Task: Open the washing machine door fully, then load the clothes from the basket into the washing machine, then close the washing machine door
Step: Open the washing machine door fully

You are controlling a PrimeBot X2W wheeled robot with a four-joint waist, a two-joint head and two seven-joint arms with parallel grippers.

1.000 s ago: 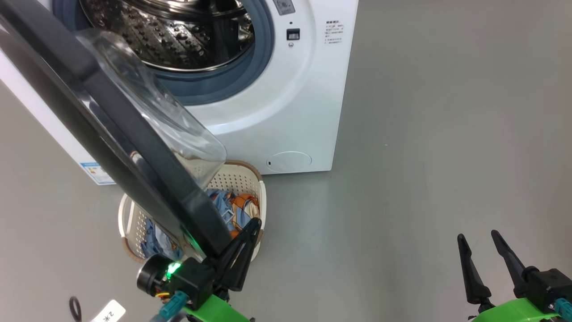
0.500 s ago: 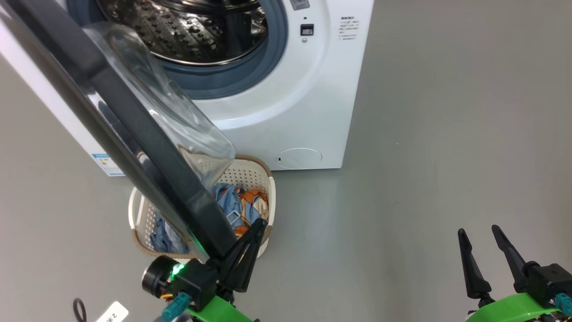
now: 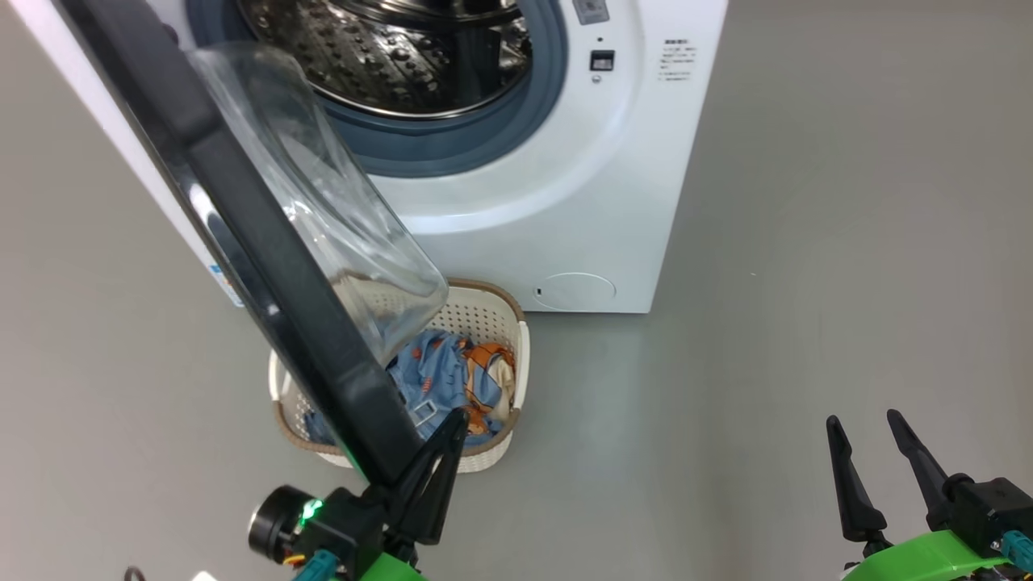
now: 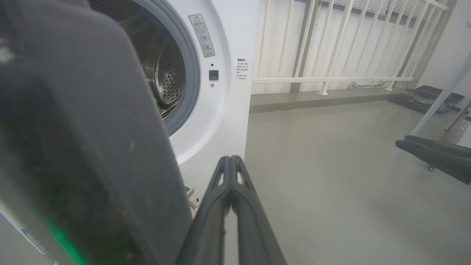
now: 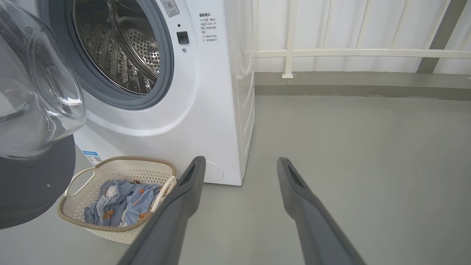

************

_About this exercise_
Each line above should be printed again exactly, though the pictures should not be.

_Your response_
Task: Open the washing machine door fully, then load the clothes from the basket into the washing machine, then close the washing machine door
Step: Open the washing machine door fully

You are controlling a PrimeBot X2W wheeled robot with a four-joint waist, a two-joint head and two seven-joint arms with parallel grippers.

1.000 s ago: 
0.500 s ago: 
now: 
now: 
now: 

The exercise is done; no more work remains.